Überblick
Support-Vektor-Maschinen (SVM) sind überwachte Lernmodelle, die die Hyperebene finden, die den maximalen Abstand (Margin) zwischen Klassen in einem hochdimensionalen Raum erzeugt. Da sie nur mit den Stützvektoren arbeiten — den Datenpunkten, die der Entscheidungsgrenze am nächsten liegen — erreichen SVMs eine robuste Generalisierung, selbst wenn die Anzahl der Merkmale die Anzahl der Stichproben bei weitem übersteigt. In Kombination mit Kernelfunktionen erfassen SVMs nichtlineare Beziehungen, ohne die Daten explizit zu transformieren, was sie besonders effektiv für die Genexpressionsklassifikation, die Vorhersage von Protein-Protein-Interaktionen und die Diagnose auf der Grundlage von Methylierungsmustern macht.
Methoden
Lineare SVMs finden eine trennende Hyperebene im ursprünglichen Merkmalsraum, geeignet wenn die Klassen annähernd linear trennbar sind. Der Kernel-Trick projiziert Daten mittels Kernelfunktionen wie RBF, Polynom oder Sigmoid in einen höherdimensionalen Raum und ermöglicht so nichtlineare Entscheidungsgrenzen. Soft-Margin-SVMs erlauben Klassifikationsfehler durch einen Kostenparameter C, der die Maximierung des Margins mit dem Trainingsfehler abwägt. Klassengewichtete SVMs adressieren Klassenungleichgewichte, indem sie Fehlklassifikationen der Minderheitsklasse stärker bestrafen. Die Parameterauswahl (C, gamma für RBF) erfolgt typischerweise durch Gittersuche mit Kreuzvalidierung.
Praktisches Protokoll
Ein SVM-Workflow für die methylierungsbasierte Krebsklassifikation beginnt mit DNA-Methylierungsdaten von 450.000 CpG-Stellen aus 200 Tumor- und 100 Normalproben.

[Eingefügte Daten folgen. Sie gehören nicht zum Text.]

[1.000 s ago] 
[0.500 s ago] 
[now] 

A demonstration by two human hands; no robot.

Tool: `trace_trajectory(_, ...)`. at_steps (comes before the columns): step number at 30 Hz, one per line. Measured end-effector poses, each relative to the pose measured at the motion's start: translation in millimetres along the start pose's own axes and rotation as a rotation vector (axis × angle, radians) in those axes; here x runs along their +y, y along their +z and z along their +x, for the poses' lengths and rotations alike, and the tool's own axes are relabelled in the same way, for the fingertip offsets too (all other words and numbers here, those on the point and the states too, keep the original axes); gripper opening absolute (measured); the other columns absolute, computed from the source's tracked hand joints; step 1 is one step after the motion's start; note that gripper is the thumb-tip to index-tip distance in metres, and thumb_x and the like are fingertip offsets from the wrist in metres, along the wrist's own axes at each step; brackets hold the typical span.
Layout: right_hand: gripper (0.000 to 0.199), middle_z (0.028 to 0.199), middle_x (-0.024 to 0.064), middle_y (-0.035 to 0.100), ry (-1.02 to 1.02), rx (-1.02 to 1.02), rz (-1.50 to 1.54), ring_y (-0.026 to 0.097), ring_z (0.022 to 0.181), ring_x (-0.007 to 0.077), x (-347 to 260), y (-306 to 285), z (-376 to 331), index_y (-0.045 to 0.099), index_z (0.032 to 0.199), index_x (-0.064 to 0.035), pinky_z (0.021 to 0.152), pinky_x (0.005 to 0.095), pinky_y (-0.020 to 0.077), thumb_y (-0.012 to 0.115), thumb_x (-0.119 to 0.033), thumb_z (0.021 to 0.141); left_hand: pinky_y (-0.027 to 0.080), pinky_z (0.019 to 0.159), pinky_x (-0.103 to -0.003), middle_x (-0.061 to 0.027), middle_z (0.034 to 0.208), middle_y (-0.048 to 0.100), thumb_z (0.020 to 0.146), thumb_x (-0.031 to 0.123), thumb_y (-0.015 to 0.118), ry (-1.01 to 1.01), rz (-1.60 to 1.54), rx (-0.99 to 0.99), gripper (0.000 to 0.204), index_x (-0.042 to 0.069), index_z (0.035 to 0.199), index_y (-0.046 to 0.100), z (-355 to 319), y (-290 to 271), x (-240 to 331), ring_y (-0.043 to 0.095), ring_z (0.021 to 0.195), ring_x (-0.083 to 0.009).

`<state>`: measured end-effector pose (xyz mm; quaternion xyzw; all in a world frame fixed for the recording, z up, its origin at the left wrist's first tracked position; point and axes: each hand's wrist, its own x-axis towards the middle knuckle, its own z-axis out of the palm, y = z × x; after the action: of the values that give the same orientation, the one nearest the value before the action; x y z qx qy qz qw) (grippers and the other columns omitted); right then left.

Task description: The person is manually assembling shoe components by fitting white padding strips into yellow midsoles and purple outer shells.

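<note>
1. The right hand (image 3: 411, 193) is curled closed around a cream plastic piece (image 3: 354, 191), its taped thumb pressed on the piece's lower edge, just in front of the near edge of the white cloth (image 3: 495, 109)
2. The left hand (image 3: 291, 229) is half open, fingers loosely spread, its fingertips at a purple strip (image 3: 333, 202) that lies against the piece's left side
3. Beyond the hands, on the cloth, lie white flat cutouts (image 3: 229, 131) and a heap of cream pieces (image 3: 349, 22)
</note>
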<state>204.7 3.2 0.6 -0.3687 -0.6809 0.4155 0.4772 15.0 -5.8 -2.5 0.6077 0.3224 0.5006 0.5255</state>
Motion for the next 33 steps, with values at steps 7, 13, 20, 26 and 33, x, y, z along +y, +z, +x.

Die Daten werden durch Quantilnormalisierung normalisiert und Merkmale mit niedriger Varianz werden gefiltert, sodass 50.000 informative Sonden übrig bleiben. Eine PCA wird angewendet, um die Dimensionalität auf 100 Komponenten zu reduzieren, die 70 % der Varianz erklären. Die Daten werden in 70 % Training und 30 % Test aufgeteilt, stratifiziert nach Krankheitsstatus. Eine SVM mit RBF-Kernel wird trainiert; die Hyperparameter C (Bereich 0,1–1000) und gamma (Bereich 0,0001–0,1) werden durch Gittersuche mit 5-facher Kreuzvalidierung optimiert, wobei das Paar ausgewählt wird, das die AUC maximiert. Das optimierte Modell erreicht eine AUC von 0,94 auf dem Testsatz. Die Modellkoeffizienten werden untersucht, um die einflussreichsten CpG-Regionen zu identifizieren, die auf Genpromotoren und Enhancer abgebildet werden. Ein Permutationstest wird verwendet, um die statistische Signifikanz der Klassifikationsleistung zu bewerten. In einer Anwendung zur Entdeckung von Blut-Biomarkern klassifizierten SVMs Proben von Alzheimer-Patienten gegenüber gesunden Kontrollen unter Verwendung von peripheren Blut-Methylierungsdaten und erreichten eine Genauigkeit von 88 % mit 25 Biomarker-CpG-Regionen. Diese Regionen befanden sich in Genen, die an synaptischer Plastizität und Neuroinflammation beteiligt sind, und lieferten sowohl ein Diagnosewerkzeug als auch mechanistische Einblicke. Das Modell wurde an einer unabhängigen Kohorte von 400 Patienten validiert, wobei eine Genauigkeit von 85 % erhalten blieb und Robustheit über alle Krankheitsstadien hinweg gezeigt wurde.
Anwendungen
SVMs klassifizieren Tumore nach Typ aus Genexpressionsdaten, sagen Protein-Protein-Interaktionen aus Sequenzmerkmalen vorher, unterscheiden Krankheitsstadien in Mikroskopiedaten und klassifizieren die pharmakologische Aktivität von Verbindungen in der Wirkstoffforschung. Ihre Fähigkeit, Daten mit vielen Merkmalen und wenigen Stichproben zu verarbeiten, macht sie in der gesamten Bioinformatik zur bevorzugten Wahl.